Every entry must come back exactly as it was written.

[Stored records]
----------------------------------------
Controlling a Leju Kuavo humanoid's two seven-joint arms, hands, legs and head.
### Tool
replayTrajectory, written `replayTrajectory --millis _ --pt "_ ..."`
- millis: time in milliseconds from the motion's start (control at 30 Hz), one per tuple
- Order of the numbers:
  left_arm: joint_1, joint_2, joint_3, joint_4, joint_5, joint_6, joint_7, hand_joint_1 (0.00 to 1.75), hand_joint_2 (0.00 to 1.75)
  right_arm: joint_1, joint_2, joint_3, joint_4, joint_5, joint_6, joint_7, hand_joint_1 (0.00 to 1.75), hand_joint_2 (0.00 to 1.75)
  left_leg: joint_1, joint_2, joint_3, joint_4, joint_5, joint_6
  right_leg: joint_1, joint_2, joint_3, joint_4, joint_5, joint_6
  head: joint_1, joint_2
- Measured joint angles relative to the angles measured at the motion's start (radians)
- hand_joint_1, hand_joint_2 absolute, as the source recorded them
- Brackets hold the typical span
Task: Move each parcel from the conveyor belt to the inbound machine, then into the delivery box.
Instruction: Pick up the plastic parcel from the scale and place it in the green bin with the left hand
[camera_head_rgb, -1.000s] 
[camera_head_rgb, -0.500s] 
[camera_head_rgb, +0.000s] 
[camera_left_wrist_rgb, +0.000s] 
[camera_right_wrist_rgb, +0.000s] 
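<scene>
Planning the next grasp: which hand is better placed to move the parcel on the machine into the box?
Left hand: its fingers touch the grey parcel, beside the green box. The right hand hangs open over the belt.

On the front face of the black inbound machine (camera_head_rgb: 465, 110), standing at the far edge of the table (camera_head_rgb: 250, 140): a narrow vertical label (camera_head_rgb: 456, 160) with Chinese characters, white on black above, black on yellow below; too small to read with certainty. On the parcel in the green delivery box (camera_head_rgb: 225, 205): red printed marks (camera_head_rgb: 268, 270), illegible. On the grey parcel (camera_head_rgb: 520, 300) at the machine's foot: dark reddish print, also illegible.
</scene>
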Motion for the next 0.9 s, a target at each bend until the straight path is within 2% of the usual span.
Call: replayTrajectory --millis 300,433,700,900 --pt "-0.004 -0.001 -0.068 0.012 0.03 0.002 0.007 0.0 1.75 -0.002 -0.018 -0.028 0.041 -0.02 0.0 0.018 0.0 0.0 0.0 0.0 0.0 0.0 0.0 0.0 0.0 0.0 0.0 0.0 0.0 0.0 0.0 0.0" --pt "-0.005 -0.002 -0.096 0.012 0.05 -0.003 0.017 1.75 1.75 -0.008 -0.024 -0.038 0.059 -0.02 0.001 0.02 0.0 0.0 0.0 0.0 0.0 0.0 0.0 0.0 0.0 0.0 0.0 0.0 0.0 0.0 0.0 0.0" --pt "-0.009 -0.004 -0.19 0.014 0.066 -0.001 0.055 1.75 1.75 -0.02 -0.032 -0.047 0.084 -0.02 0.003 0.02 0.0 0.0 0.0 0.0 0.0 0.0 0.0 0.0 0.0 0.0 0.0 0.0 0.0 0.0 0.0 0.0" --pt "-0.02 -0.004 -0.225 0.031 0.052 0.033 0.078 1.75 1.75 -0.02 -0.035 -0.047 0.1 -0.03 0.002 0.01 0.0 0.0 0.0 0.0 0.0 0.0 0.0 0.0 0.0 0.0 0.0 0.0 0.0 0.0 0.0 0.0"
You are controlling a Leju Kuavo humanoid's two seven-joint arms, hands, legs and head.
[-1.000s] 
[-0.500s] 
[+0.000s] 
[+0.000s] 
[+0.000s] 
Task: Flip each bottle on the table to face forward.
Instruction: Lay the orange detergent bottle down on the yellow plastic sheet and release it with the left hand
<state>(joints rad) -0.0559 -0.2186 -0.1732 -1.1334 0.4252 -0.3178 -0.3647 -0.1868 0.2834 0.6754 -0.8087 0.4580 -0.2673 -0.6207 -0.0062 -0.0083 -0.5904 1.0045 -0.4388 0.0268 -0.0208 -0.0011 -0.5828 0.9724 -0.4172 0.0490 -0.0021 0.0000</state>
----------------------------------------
[Reply]
Controlling a Leju Kuavo humanoid's two seven-joint arms, hands, legs and head.
### Tool
replayTrajectory, written `replayTrajectory --millis _ --pt "_ ..."`
- millis: time in milliseconds from the motion's start (control at 30 Hz), one per tuple
- Order of the numbers:
  left_arm: joint_1, joint_2, joint_3, joint_4, joint_5, joint_6, joint_7, hand_joint_1 (0.00 to 1.75), hand_joint_2 (0.00 to 1.75)
  right_arm: joint_1, joint_2, joint_3, joint_4, joint_5, joint_6, joint_7, hand_joint_1 (0.00 to 1.75), hand_joint_2 (0.00 to 1.75)
  left_leg: joint_1, joint_2, joint_3, joint_4, joint_5, joint_6
  right_leg: joint_1, joint_2, joint_3, joint_4, joint_5, joint_6
  head: joint_1, joint_2
- Measured joint angles relative to the angles measured at the motion's start (radians)
- hand_joint_1, hand_joint_2 absolute, as the source recorded them
- Brackets hold the typical span
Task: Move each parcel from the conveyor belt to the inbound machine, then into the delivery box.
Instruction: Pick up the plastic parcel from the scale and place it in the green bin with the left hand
[camera_head_rgb, -1.000s] 
[camera_head_rgb, -0.500s] 
[camera_head_rgb, +0.000s] 
[camera_left_wrist_rgb, +0.000s] 
[camera_right_wrist_rgb, +0.000s] 
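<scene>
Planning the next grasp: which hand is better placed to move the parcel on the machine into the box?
Left hand: its fingers touch the grey parcel, beside the green box. The right hand hangs open over the belt.

On the front face of the black inbound machine (camera_head_rgb: 465, 110), standing at the far edge of the table (camera_head_rgb: 250, 140): a narrow vertical label (camera_head_rgb: 456, 160) with Chinese characters, white on black above, black on yellow below; too small to read with certainty. On the parcel in the green delivery box (camera_head_rgb: 225, 205): red printed marks (camera_head_rgb: 268, 270), illegible. On the grey parcel (camera_head_rgb: 520, 300) at the machine's foot: dark reddish print, also illegible.
</scene>
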Motion for the next 0.9 s, a target at each bend until the straight path is within 2% of the usual span.
Call: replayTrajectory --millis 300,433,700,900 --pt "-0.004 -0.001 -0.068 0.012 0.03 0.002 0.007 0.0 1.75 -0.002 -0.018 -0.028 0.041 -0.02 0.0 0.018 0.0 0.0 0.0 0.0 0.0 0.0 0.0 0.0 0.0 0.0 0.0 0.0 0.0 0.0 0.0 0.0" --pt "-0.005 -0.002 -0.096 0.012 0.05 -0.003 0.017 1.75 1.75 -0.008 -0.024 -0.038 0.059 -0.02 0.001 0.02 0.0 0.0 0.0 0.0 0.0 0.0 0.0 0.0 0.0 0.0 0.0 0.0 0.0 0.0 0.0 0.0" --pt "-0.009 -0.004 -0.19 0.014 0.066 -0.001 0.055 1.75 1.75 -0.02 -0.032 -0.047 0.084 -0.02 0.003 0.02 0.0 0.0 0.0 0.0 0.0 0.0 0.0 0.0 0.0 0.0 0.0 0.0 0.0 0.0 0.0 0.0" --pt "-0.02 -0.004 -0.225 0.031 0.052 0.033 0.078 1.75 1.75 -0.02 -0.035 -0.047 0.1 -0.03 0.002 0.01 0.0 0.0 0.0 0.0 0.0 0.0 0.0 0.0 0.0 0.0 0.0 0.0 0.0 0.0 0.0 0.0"
You are controlling a Leju Kuavo humanoid's two seven-joint arms, hands, legs and head.
[-1.000s] 
[-0.500s] 
[+0.000s] 
[+0.000s] 
[+0.000s] 
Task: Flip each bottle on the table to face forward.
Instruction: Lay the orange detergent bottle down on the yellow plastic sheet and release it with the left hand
<state>(joints rad) -0.0559 -0.2186 -0.1732 -1.1334 0.4252 -0.3178 -0.3647 -0.1868 0.2834 0.6754 -0.8087 0.4580 -0.2673 -0.6207 -0.0062 -0.0083 -0.5904 1.0045 -0.4388 0.0268 -0.0208 -0.0011 -0.5828 0.9724 -0.4172 0.0490 -0.0021 0.0000</state>

The exercise requires nothing further.